What is required:
Which lines below contain the word "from"? Copy each of them.

Input data:
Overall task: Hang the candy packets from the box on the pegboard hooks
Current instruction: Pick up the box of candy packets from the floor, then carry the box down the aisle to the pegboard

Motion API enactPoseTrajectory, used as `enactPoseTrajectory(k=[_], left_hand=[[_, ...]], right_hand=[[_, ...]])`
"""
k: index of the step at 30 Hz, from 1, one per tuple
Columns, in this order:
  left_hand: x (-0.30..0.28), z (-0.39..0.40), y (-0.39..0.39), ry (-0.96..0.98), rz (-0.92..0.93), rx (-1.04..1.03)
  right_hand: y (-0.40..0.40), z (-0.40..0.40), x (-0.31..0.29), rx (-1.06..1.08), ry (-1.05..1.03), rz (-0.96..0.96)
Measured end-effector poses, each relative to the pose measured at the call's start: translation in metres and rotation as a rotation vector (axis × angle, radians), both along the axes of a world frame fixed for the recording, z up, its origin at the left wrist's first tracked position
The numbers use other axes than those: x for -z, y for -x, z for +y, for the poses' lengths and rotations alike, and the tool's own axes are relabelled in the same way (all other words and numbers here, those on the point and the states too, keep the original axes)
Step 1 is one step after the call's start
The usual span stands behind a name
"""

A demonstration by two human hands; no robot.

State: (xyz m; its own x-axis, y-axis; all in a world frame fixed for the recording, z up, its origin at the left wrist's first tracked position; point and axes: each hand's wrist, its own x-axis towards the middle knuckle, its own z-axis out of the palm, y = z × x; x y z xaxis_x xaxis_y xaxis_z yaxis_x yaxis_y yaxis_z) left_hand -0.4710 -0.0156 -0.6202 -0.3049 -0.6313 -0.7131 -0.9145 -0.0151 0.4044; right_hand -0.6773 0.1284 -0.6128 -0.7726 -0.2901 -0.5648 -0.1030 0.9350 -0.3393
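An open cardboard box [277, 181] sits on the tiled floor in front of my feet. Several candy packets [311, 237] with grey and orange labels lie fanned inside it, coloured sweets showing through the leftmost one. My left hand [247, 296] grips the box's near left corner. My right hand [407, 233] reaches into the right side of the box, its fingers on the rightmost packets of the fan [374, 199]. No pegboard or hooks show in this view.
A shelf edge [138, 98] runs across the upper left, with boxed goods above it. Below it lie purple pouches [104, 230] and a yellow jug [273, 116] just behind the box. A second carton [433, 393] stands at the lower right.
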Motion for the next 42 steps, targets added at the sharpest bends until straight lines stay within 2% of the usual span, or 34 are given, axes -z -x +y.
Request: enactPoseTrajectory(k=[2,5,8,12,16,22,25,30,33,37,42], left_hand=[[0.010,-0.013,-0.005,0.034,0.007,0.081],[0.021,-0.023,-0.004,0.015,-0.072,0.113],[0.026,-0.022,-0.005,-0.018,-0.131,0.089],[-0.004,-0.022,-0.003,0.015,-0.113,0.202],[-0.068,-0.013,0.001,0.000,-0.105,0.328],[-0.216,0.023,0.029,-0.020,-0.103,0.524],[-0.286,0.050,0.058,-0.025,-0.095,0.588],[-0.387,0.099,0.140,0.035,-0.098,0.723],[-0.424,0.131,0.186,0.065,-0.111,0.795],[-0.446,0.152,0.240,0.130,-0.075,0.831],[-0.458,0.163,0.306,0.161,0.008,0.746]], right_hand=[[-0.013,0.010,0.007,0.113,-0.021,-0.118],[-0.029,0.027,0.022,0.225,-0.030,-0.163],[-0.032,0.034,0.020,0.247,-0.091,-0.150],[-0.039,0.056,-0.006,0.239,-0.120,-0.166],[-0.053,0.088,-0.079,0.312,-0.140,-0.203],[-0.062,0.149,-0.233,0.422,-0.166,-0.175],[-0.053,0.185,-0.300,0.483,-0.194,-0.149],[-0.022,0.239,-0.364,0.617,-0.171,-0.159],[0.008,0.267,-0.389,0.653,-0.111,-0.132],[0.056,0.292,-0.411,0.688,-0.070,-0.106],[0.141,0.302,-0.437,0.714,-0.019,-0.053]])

Result for this exercise:
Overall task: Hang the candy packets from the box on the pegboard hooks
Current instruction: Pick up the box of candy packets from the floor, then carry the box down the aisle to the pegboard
k: index of the step at 30 Hz, from 1, one per tuple

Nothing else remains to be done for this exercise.